Parliament House Broadcasting tour

12 Dec

I’ve been watching Question Time since I was a young thing in the early 90s when it just appeared to be people shouting and I was left wondering when Playschool would come on. Why was I watching the Prime Minister when I could be watching John and Benita? For just as many years, I’ve wondered exactly how the proceedings at Parliament House are brought to our screen. Who puts the names up on the screen? How do they know exactly who to focus the cameras on when everything is happening so quickly? Thanks to a tour hosted by a friend who does exactly this behind the scenes work at Parliament House, my decades of wondering are now over.

We meet in the marble foyer and then head to the wing which houses the House of Representatives. Question Time has just finished and we round a totally unobvious corner in a totally obvious place and we’re suddenly in a broadcasting studio which sits directly into the House of Reps, cloaked in a one-way mirror. In my opinion, this little room has the best view in all of Parliament House. We’re on the same level as the politicians, so instead of looking down like in the public gallery, it’s like we’re right in amongst it. Such a privileged position!

The proceedings going on through the large window in front of us are reflected on tiny screens in the studio

The proceedings going on through the large window in front of us are reflected on tiny screens in the studio


What’s of most fascination to me is a sheet of buttons designed in exactly the same way as the House of Reps is set out. The buttons move the cameras to position to the MPs who are speaking and open their mics. A studio downstairs (which we visit later) does the tweaking of the cameras to make sure they’re in the exact right position before they go live to air.

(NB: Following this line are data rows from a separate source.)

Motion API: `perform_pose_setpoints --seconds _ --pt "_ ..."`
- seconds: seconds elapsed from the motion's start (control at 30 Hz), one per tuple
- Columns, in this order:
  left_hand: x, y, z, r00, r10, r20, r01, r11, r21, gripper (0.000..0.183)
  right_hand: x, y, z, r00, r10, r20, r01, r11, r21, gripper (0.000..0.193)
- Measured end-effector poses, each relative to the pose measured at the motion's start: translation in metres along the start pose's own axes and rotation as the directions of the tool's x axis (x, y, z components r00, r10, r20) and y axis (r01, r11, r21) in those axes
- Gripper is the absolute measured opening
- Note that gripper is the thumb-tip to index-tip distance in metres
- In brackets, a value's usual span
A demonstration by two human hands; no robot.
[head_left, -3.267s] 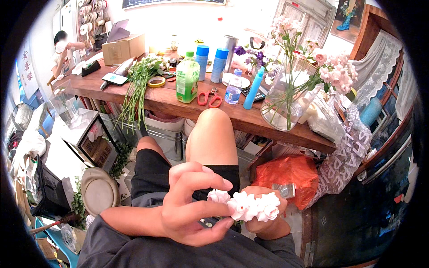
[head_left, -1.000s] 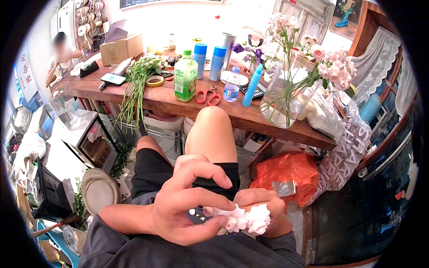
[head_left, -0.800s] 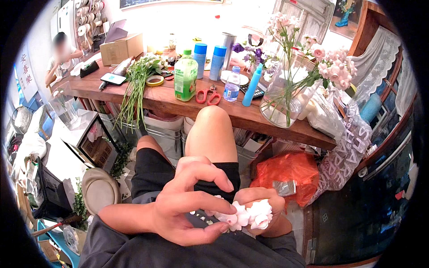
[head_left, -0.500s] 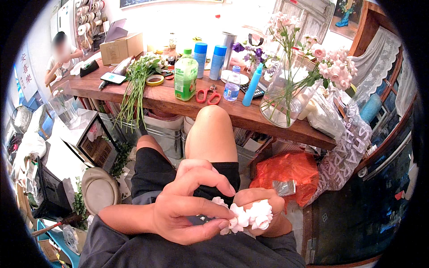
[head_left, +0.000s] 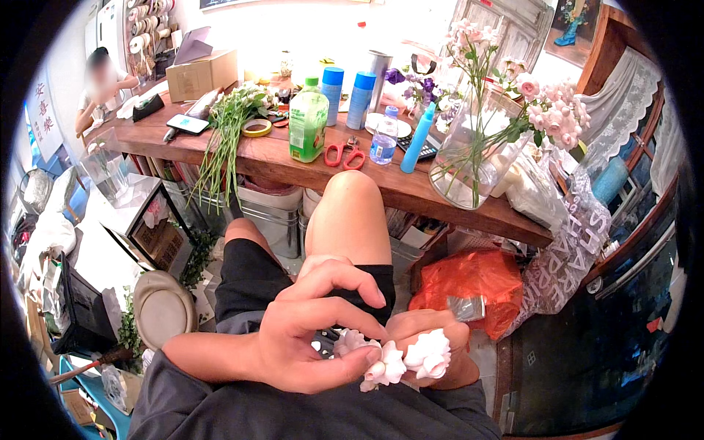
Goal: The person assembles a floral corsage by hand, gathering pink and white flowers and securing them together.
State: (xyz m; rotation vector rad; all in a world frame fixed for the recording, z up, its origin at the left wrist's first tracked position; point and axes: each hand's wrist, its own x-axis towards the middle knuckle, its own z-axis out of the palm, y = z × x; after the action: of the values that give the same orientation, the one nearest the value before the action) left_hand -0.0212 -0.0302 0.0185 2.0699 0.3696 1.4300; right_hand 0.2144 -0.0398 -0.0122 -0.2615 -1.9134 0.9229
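Small pale pink-white flowers (head_left: 385,367) sit in a row between my two hands, low in front of my lap. My left hand (head_left: 308,334) comes in from the left, with thumb and index finger pinched on one blossom and the other fingers curled above. My right hand (head_left: 429,330) is closed in a fist behind another white blossom (head_left: 427,353). What its fingers grip under the petals is hidden. A bit of whitish material shows below my left index finger, too small to name.
On the wooden table (head_left: 293,163) stand a green bottle (head_left: 308,121), red scissors (head_left: 345,155), a water bottle (head_left: 383,139), a bundle of green stems (head_left: 227,139) and a glass vase (head_left: 462,172) with pink roses. An orange-red bag (head_left: 469,286) lies beneath. Another person (head_left: 103,92) sits far left.
My left thumb and fingers have shifted slightly on the blossoms, and a pale blossom now shows more to the left, under the index finger. My right hand stays nearly where it was.
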Motion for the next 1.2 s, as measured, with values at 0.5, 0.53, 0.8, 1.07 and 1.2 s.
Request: perform_pose_setpoints --seconds 0.5,0.53,0.8,1.07,1.2 --pt "0.008 -0.005 0.008 0.96 -0.256 0.114 0.278 0.916 -0.288 0.022 -0.006 -0.009 0.003 0.929 0.371 -0.003 -0.333 0.838 0.433 0.016" --pt "0.008 -0.006 0.008 0.96 -0.256 0.114 0.279 0.916 -0.289 0.022 -0.006 -0.007 0.006 0.933 0.358 -0.021 -0.302 0.817 0.492 0.016" --pt "0.004 -0.013 0.01 0.959 -0.282 0.018 0.265 0.876 -0.403 0.02 -0.015 -0.006 0.007 0.823 0.569 -0.006 -0.409 0.598 0.69 0.011" --pt "0.005 0.005 -0.004 0.996 0.083 0.021 -0.082 0.996 -0.036 0.036 -0.007 0.001 0.01 0.907 0.375 -0.191 -0.267 0.864 0.428 0.016" --pt "0.005 0.009 0.004 0.991 0.136 -0.022 -0.131 0.979 0.154 0.035 -0.02 0.008 0.009 0.92 0.345 -0.188 -0.265 0.898 0.352 0.016"
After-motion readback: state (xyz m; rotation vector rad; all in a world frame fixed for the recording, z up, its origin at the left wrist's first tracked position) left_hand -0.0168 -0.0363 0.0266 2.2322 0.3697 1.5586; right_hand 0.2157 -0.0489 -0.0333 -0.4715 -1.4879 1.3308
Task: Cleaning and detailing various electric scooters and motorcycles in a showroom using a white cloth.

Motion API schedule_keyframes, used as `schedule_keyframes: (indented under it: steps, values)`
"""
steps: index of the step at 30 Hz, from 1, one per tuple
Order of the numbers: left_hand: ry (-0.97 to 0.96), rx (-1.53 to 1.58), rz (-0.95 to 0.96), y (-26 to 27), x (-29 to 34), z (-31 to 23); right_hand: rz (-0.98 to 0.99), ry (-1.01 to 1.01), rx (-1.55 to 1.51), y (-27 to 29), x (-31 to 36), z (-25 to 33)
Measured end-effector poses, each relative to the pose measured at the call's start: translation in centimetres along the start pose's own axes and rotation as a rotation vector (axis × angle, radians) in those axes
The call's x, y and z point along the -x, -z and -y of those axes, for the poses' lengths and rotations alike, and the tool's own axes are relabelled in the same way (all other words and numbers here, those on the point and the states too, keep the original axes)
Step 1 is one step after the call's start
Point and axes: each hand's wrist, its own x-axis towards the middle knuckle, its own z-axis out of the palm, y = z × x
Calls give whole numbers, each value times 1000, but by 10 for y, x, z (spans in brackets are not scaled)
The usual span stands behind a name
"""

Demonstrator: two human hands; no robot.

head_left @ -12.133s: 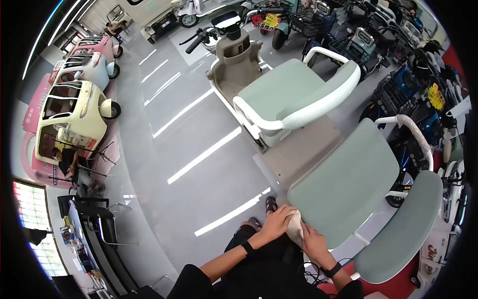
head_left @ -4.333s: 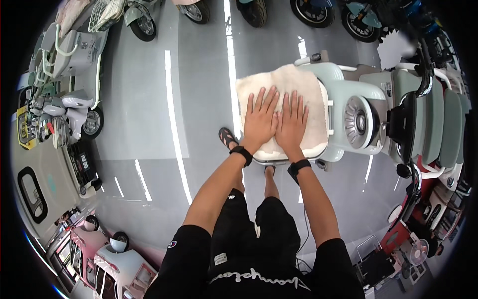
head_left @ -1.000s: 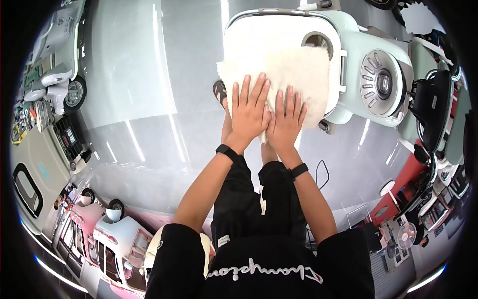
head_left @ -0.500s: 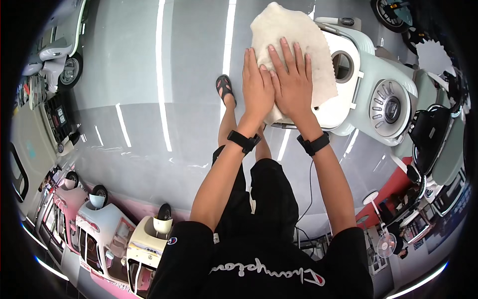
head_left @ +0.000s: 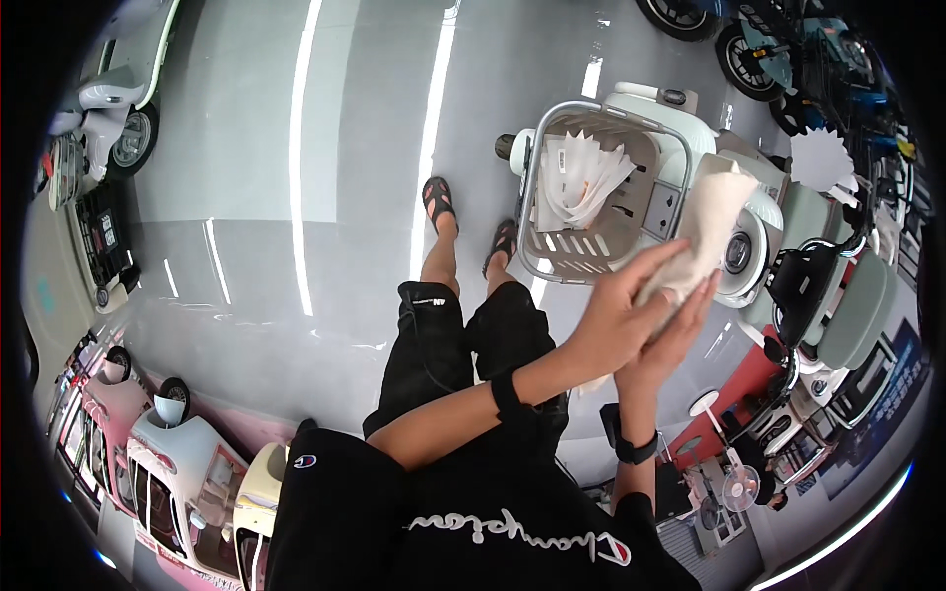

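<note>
Both my hands are at the right, below the front of a mint-green scooter (head_left: 680, 128). A cream cloth (head_left: 717, 212), folded into a long narrow bundle, rises out of them toward the scooter's round grille (head_left: 746, 254). My left hand (head_left: 623, 307) grips its lower end from the left, fingers over it. My right hand (head_left: 670, 340) closes round it from below and the right. Left of the cloth, the scooter's grey-beige basket (head_left: 591, 258) stands uncovered. Fan-pleated white sheets (head_left: 583, 182) lie in it. The cloth's lowest part is hidden between my palms.
Several dark scooters (head_left: 754, 59) stand at the far right. A scalloped white disc (head_left: 823, 158) and a black seat (head_left: 806, 281) are right of the basket. Small pastel vehicles (head_left: 187, 473) line the lower left. A white fan (head_left: 740, 487) stands lower right. Shiny grey floor (head_left: 236, 128) spreads leftward.
My hands lay flat on the spread cloth over a white panel with a round hole. Now they hold the cloth bundled, lower and farther right. The panel no longer shows; the basket does.
</note>
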Motion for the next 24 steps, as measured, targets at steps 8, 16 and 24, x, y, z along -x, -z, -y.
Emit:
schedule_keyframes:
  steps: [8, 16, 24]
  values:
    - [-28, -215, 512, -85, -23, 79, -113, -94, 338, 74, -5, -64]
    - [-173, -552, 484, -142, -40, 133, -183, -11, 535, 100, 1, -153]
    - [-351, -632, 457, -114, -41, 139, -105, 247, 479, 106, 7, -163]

As we head downstairs to the basement where plenty more of the broadcasting ins and outs happen, we stumble across a press conference given by none other than the new member for Fairfax, Clive Palmer.


I later learn that there are areas in the ground in these spots for press conferences where the news stations can patch in to the broadcasting facilities through Parliament House with just a mere phone call to alert the broadcasting team.

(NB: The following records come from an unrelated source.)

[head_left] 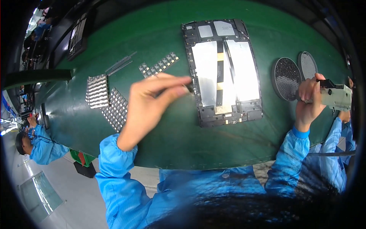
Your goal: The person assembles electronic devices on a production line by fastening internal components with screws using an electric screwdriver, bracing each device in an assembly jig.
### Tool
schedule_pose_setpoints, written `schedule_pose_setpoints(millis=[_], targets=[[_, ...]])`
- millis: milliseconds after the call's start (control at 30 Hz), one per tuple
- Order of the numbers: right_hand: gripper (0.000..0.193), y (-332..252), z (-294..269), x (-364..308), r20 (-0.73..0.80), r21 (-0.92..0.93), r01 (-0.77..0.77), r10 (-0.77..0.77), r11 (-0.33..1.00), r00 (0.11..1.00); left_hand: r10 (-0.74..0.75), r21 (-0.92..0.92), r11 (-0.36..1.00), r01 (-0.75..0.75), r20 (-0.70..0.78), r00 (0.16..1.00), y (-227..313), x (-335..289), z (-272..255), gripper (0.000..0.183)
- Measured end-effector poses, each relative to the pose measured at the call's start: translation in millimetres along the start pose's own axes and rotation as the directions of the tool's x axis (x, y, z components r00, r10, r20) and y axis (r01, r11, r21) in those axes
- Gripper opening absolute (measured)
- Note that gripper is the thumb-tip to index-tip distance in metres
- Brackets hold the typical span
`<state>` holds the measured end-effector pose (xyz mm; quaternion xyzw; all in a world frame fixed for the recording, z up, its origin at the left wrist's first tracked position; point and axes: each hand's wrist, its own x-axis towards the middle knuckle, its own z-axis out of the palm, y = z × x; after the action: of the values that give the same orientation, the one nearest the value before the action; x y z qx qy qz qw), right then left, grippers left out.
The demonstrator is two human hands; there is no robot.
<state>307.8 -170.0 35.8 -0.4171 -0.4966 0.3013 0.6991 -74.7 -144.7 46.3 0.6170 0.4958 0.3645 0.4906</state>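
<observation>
My left hand [146, 105] reaches over the left edge of an opened tablet-like device [246, 72]. Its thumb and index finger pinch at that edge, around a small dark piece too little to name. The device lies flat, showing a black frame, silvery panels and a dark ribbon strip [220, 72] down its middle. On the right, my right hand [309, 100] is raised with closed fingers, beside a pale grey box-shaped unit [337, 97] with a black top part. What those fingers hold is hidden by the hand.
Left of my left hand lie sheets of small parts [98, 91] [115, 108], a smaller sheet [162, 65] and thin strips [121, 63]. A round dish [286, 70] of tiny dark pieces and another round dish [307, 65] stand at right. A co-worker [45, 147] sits left.
</observation>
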Motion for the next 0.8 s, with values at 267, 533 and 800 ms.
schedule_pose_setpoints(millis=[267,533,800], targets=[[0.030,0.9,1.0,0.6,0.016,0.008,0.008,-0.008,1.000,1.000,-0.063,-0.015,0.998,0.065,0.111,0.992,-5.9,-16.1,24.2,0.016],[0.030,-1.5,1.7,3.5,0.045,0.005,0.037,-0.037,0.999,0.998,-0.109,-0.043,0.993,0.113,0.089,0.990,-7.3,-9.3,29.3,0.020],[0.029,7.1,7.7,6.3,-0.162,0.142,0.010,0.013,0.990,0.987,-0.353,-0.159,0.921,0.355,0.043,0.935,-6.1,-6.0,30.8,0.045]])
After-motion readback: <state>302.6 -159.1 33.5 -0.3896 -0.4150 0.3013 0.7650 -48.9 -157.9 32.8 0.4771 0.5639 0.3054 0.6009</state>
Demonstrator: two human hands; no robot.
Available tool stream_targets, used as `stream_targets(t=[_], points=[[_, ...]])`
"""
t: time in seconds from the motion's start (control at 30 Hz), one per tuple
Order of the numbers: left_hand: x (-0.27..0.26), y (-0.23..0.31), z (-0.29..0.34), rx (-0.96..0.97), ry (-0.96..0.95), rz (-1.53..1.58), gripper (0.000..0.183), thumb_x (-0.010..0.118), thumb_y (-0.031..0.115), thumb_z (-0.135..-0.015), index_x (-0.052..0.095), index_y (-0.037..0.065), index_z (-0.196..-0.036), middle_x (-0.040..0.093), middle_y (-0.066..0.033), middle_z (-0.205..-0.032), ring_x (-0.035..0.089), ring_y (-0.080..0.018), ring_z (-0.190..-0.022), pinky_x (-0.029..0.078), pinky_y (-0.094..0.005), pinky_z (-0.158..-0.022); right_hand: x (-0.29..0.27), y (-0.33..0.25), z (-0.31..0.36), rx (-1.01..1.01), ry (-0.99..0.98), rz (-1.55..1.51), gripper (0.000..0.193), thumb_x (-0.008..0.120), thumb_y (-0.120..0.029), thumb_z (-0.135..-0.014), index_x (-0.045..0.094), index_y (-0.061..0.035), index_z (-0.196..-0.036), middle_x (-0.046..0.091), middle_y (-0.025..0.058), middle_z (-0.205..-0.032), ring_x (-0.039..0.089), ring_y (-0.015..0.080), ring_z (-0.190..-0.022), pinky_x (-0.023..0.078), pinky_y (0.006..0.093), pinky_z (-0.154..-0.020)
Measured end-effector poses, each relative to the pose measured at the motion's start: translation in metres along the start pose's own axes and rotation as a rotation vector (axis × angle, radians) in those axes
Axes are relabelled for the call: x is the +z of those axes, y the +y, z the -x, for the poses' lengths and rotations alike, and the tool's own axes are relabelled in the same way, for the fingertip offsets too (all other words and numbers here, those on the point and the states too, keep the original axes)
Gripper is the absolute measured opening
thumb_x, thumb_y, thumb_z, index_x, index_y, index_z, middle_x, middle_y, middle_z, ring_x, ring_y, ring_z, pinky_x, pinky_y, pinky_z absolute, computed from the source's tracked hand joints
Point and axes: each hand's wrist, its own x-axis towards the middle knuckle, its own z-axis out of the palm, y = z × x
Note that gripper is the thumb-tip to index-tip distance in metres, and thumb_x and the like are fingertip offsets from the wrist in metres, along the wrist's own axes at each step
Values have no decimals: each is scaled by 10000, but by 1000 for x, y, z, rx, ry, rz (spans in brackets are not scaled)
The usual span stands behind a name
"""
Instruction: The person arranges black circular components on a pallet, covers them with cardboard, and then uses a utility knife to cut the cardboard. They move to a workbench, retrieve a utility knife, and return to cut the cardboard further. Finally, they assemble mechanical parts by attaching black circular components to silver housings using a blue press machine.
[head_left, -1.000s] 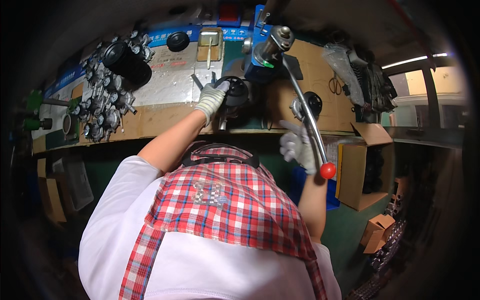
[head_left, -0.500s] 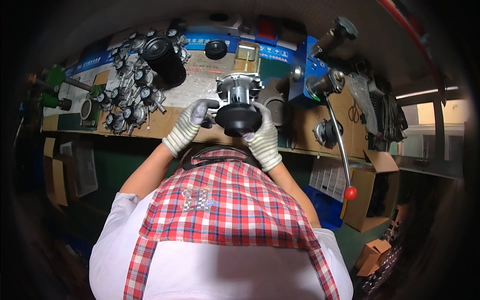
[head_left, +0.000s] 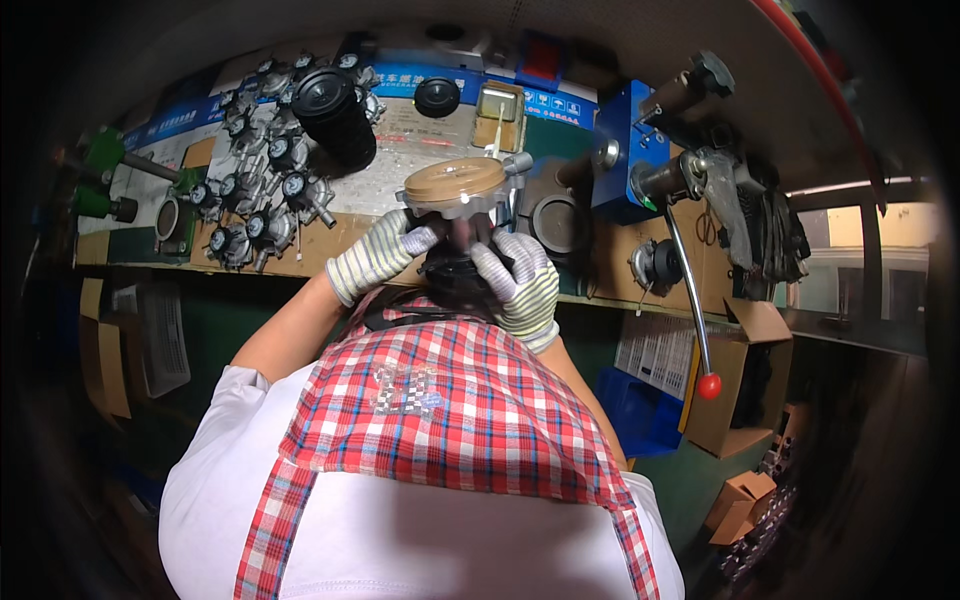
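Note:
Both my hands wear striped, light-coloured work gloves. Between them, over the bench's front edge, is a blower motor (head_left: 455,182), a metal-rimmed unit whose round tan face is turned up, with a grey stub at its right side. Its dark lower part sits close to my apron. My left hand (head_left: 385,255) grips the unit from the left, thumb and fingers bent around its middle. From the right my right hand (head_left: 522,285) curls its fingers on the dark body below the rim. The fingertips are partly hidden by the unit.
Several metal units with round dials (head_left: 268,228) crowd the bench's left. Among them stands a black cylinder stack (head_left: 335,120); a black cap (head_left: 437,97) and a small tray with a brush (head_left: 497,115) lie behind. At right, a blue press (head_left: 625,150) has a red-knobbed lever (head_left: 708,386).
The blower motor has been tipped: its black wheel, which faced me, is now low and mostly hidden, and the tan face shows. Both hands have shifted their grip around it.

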Motion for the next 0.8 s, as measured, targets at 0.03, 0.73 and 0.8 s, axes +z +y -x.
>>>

We head into the basement of Parliament House which is so big that there are actual streets – named streets. People don’t use the street names but I find it interesting all the same. We head down Flinders Lane to the Sound and Vision studios.


This is the area where a good deal of the action happens. It’s where the supers (the blue box at the bottom of the screen which announces who the current speaker is) appear and the cameras are ‘tweaked’ to get in the right position. Cameras have ‘home’ positions: Camera 8 is the wide angle lens which gives the big view of what’s going on, another gets closer to the despatch box, and so on.

The screen with the red box is the images which are streaming live; the other cameras are ready to go but aren't live

The screen with the red box is the images which are streaming live; the other cameras are ready to go but aren’t live


In another room, we see everything that’s currently streaming live over the parliamentary broadcasting system. Those holding images with recorded sunsets, trees swaying in the wind and the like – scenes from around Canberra? They were recorded by one of the broadcasting’s own staff years ago.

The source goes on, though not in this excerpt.